### ACTIVITY
Repeat exactly the lines below that lie between the line with "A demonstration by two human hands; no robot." and the line with "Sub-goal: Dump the", counting both of those lines as part of the answer.
(RECORDED DATA Opens)
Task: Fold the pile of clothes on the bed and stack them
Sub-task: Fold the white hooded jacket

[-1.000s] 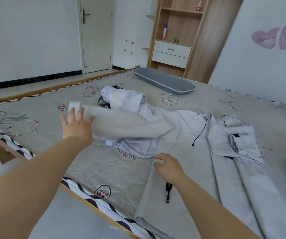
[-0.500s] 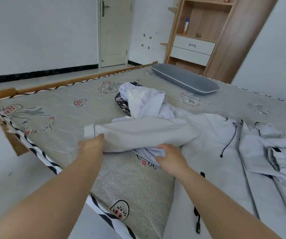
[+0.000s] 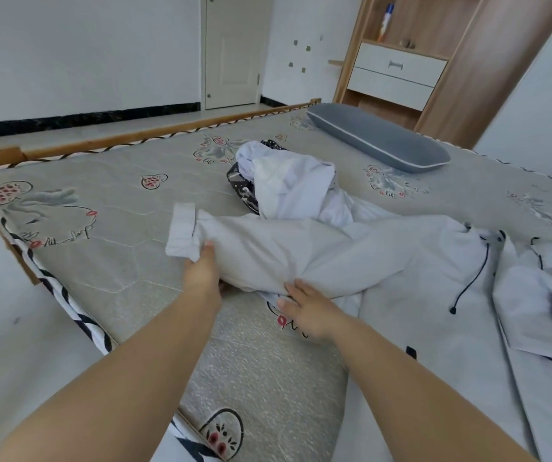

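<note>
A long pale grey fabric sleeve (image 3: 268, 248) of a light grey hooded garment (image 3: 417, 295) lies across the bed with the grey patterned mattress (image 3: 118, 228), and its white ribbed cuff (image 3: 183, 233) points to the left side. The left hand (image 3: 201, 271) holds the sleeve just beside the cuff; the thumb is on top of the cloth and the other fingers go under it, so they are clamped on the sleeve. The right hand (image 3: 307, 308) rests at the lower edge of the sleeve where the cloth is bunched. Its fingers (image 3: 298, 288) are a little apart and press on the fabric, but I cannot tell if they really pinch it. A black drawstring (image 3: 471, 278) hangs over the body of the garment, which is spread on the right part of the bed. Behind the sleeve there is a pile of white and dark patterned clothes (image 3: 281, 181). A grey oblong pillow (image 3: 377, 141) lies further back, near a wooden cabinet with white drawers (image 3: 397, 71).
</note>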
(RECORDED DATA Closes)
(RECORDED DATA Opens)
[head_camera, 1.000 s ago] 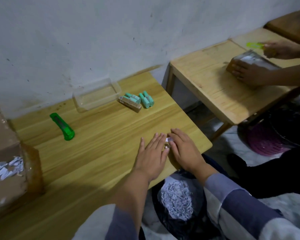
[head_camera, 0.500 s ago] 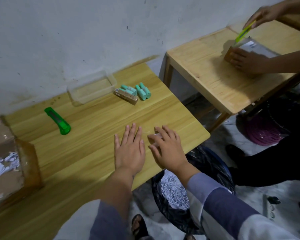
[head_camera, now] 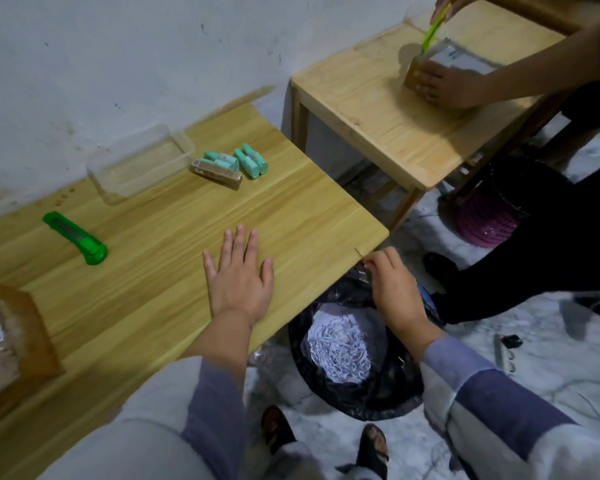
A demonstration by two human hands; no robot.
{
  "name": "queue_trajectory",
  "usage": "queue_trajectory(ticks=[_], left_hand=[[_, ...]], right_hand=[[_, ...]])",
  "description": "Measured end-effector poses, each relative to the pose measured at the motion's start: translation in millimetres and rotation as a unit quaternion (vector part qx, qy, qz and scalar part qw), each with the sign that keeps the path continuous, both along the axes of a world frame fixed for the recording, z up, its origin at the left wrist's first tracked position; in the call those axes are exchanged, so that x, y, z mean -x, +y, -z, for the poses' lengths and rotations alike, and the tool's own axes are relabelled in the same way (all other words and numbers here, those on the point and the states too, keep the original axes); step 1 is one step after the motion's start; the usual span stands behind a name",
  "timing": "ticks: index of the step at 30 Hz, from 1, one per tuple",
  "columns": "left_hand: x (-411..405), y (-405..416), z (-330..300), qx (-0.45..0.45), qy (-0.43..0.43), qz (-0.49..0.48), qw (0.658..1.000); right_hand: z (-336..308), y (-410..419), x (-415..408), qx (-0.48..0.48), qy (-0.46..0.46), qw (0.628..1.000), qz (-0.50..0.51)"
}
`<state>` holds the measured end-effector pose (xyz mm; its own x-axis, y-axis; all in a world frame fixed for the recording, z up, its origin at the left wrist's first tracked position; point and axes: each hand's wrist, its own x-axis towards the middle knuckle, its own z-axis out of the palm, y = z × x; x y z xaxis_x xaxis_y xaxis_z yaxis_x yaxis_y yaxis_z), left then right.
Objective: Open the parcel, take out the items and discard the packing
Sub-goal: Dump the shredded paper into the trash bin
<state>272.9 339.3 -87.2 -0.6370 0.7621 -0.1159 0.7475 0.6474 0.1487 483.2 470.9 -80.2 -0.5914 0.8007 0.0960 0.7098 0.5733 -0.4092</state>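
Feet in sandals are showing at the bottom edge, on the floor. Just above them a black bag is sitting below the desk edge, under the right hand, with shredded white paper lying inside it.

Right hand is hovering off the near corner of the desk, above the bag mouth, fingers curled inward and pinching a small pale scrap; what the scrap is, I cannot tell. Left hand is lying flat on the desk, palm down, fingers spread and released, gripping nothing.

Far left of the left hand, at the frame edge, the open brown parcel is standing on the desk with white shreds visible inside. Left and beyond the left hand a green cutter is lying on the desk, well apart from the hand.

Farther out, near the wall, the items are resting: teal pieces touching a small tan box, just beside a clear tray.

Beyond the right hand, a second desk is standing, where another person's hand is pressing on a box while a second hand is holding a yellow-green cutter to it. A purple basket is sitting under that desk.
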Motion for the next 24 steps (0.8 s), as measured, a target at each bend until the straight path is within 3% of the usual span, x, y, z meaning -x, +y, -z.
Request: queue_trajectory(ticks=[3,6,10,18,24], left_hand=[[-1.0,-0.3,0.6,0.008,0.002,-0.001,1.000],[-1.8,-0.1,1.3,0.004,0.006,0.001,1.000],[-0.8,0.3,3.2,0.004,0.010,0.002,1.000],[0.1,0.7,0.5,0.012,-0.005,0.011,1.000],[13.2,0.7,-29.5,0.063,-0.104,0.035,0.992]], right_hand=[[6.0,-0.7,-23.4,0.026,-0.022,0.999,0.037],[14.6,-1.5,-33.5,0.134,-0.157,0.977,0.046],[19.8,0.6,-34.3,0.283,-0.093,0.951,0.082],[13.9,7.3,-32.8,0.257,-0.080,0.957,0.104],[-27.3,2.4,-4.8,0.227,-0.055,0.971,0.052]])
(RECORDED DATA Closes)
### YOUR RESPONSE
A demonstration by two human hands; no robot.
{
  "name": "queue_trajectory",
  "usage": "queue_trajectory(ticks=[_], left_hand=[[_, ...]], right_hand=[[_, ...]])",
  "description": "Measured end-effector poses, each relative to the pose measured at the motion's start: translation in millimetres and rotation as a unit quaternion (vector part qx, qy, qz and scalar part qw), each with the sign that keeps the path continuous, both along the axes of a world frame fixed for the recording, z up, its origin at the left wrist's first tracked position; in the call those axes are exchanged, so that x, y, z mean -x, +y, -z, for the poses' lengths and rotations alike, and the tool's own axes are relabelled in the same way (all other words and numbers here, those on the point and the states too, keep the original axes); step 1 is one step after the motion's start; the usual span stands behind a name",
  "timing": "ticks: index of the step at 30 Hz, from 1, one per tuple",
  "columns": "left_hand: x (-411..405), y (-405..416), z (-330..300), qx (-0.45..0.45), qy (-0.43..0.43), qz (-0.49..0.48), qw (0.658..1.000); right_hand: z (-336..308), y (-410..419), x (-415..408), qx (-0.48..0.48), qy (-0.46..0.46), qw (0.628..1.000), qz (-0.50..0.51)"
}
`<state>` holds the measured end-effector pose (xyz mm; its own x-axis, y-axis; all in a world frame fixed for the recording, z up, its origin at the left wrist's first tracked position; point and axes: each hand's wrist, its own x-axis towards the middle knuckle, its own z-axis out of the palm, y = z × x; x y z xaxis_x xaxis_y xaxis_z yaxis_x yaxis_y yaxis_z), left then right.
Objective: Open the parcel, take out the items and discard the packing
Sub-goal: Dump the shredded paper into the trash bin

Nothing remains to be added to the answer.